The only way I managed to get H2 to not lock the database is by issueing the statement SHUTDOWN IMMEDIATELY command (the vanilla or compact did not release the lock).
This is performed in my ServletContextListener class in the contextDestroyed like this (I have omitted comments and log lines):
ServletContext ctx = servletContextEvent.getServletContext();
DataSource closeDS = databaseConnection.getDatasource();
Connection closeConn = null;
PreparedStatement closePS = null;
try {
closeConn = closeDS.getConnection();
closePS = closeConn.prepareStatement("SHUTDOWN IMMEDIATELY");
closePS.execute();
} catch (Exception ex) {
} finally {
if (closePS != null) {
try { closePS.close(); } catch (SQLException ex) {}
}
if (closeConn != null) {
try { closeConn.close(); } catch (SQLException ex) {}
}
}
try {
databaseConnection.close();
databaseConnection = null;
ctx.setAttribute("databaseConnection", null);
} catch(Exception e) {
}
Enumeration<Driver> drivers = DriverManager.getDrivers();
while (drivers.hasMoreElements()) {
Driver driver = drivers.nextElement();
try {
DriverManager.deregisterDriver(driver);
} catch (Exception e) {
}
}
Now the lock is released Tomcat stops (although I still get the severe memory leak messages in the logs) but now I receive also a number of error stacks in the logs thus:
INFO: Illegal access: this web application instance has been stopped already.

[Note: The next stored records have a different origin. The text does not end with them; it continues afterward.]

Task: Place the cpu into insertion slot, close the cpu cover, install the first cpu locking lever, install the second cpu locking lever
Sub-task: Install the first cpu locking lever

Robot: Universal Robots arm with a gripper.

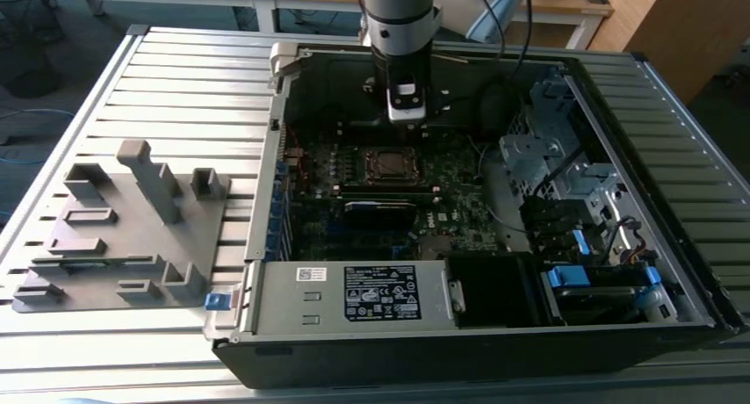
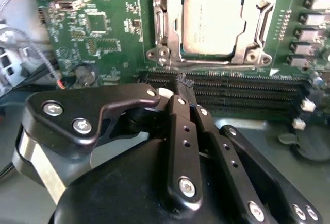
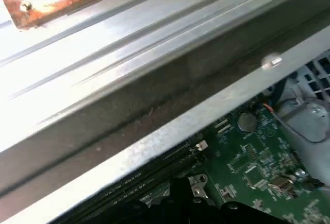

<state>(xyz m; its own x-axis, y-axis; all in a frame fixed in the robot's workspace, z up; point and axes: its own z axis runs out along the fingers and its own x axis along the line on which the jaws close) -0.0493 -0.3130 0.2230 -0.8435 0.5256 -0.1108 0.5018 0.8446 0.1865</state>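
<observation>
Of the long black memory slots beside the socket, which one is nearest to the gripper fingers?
The outermost long black memory slot, farthest from the silver-grey square cpu; the shut fingers end just over that row's side.

You have one open computer case [image 1: 493,334] on one slatted table [image 1: 176,79], with one grey fixture block [image 1: 118,237] on the exterior view's left. Inside lies one green motherboard [image 2: 103,33] carrying one cpu [image 2: 212,23] under one cpu cover [image 2: 258,13], and one coin battery [image 3: 247,122]. One gripper [image 2: 184,86] hangs over it all
</observation>
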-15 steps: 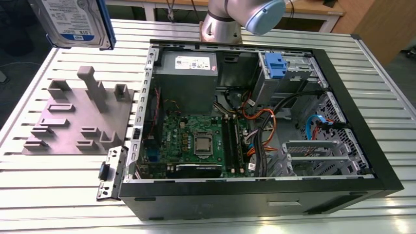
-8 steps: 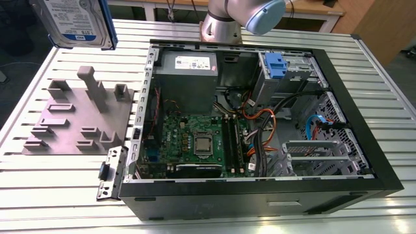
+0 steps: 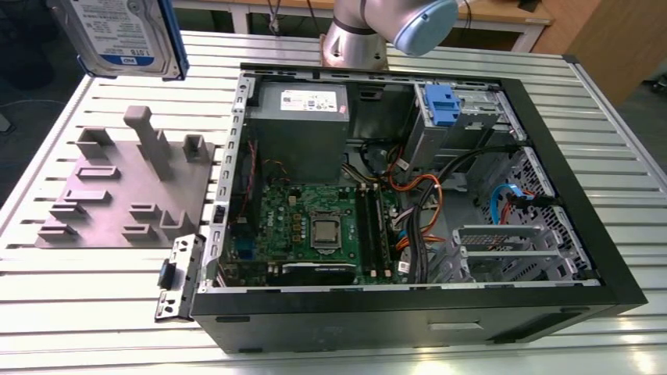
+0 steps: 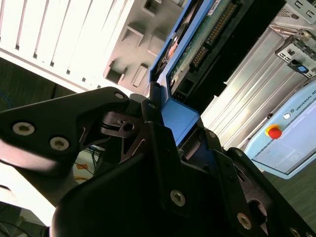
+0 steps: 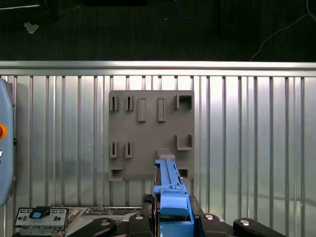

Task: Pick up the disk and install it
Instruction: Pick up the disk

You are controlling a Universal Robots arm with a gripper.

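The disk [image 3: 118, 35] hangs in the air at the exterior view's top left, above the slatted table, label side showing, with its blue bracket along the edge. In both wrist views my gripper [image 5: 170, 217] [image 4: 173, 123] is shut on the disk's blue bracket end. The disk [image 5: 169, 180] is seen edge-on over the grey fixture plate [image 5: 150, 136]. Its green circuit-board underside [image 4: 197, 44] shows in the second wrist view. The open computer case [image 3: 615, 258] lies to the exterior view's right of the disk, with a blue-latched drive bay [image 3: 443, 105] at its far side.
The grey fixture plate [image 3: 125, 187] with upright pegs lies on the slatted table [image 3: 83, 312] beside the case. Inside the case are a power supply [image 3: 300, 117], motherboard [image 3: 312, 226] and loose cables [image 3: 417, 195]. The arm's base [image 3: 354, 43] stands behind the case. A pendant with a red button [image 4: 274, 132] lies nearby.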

Could not load java.lang.ThreadGroup.
The eventual following stack trace is caused by an error thrown
for debugging purposes as well as to attempt to terminate
the thread which caused the illegal access, and has no functional impact.
java.lang.IllegalStateException
at org.apache.catalina.loader.WebappClassLoader.loadClass(WebappClassLoader.java:1531)

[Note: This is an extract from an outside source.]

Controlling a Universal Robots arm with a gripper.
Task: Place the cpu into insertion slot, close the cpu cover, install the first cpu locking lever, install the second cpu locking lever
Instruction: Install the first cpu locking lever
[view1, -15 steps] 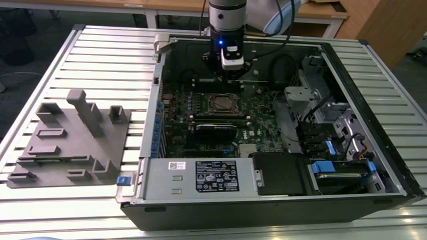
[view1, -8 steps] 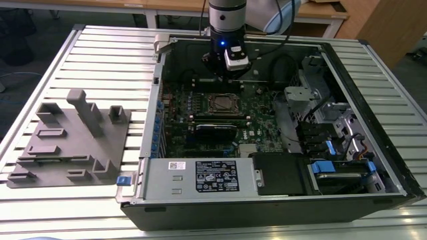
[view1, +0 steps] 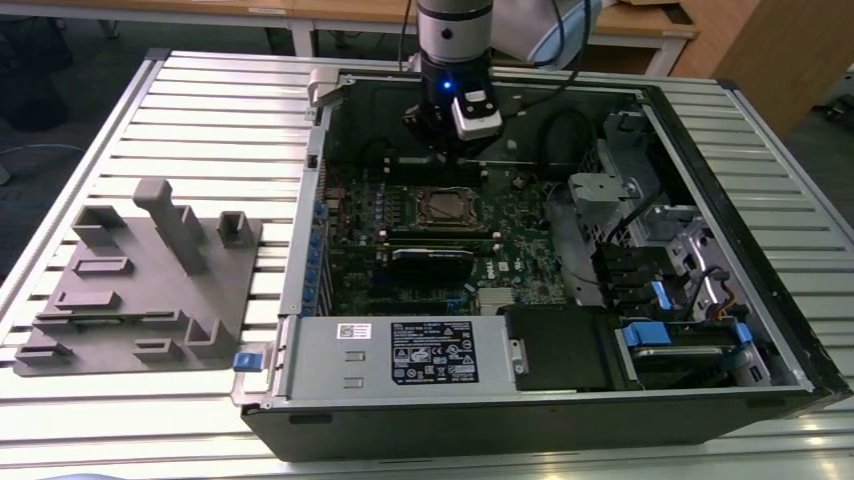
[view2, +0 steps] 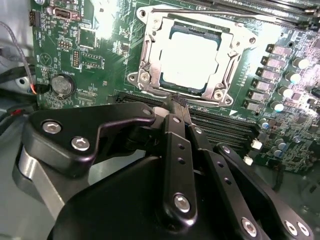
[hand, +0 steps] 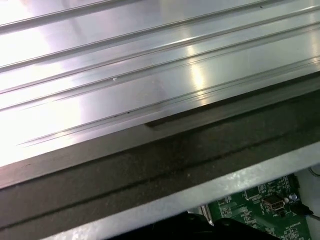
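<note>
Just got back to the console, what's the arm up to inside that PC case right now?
The arm's gripper hangs over the green motherboard in the open computer case, close beside the insertion slot. Its fingers are shut together and hold nothing. The cpu already sits in the slot, and the cpu cover lies flat around it. In the exterior view, the grey parts tray sits on the table at the exterior view's left.

An open computer case (view1: 747, 340) lies on a ribbed metal table (view1: 200, 110). To the exterior view's left sits a grey moulded tray (view1: 147, 280). A round coin battery (view2: 62, 85), probably, sits on the green board (view2: 100, 60).
</note>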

at org.apache.catalina.loader.WebappClassLoader.loadClass(WebappClassLoader.java:1491)
at org.h2.engine.DatabaseCloser.reset(DatabaseCloser.java:43)
at org.h2.engine.Database.close(Database.java:1155)
at org.h2.engine.DatabaseCloser.run(DatabaseCloser.java:80)
10-sep-2013 13:31:41 org.apache.catalina.loader.WebappClassLoader loadClass
The question is: how can I shut down the database without causing illegal state exceptions. Is there something wrong in my code to call the shutdown command?
Why is this such an issue with H2? I do not have this issue with JBoss or Websphere where the application also runs using datasources provided by the container.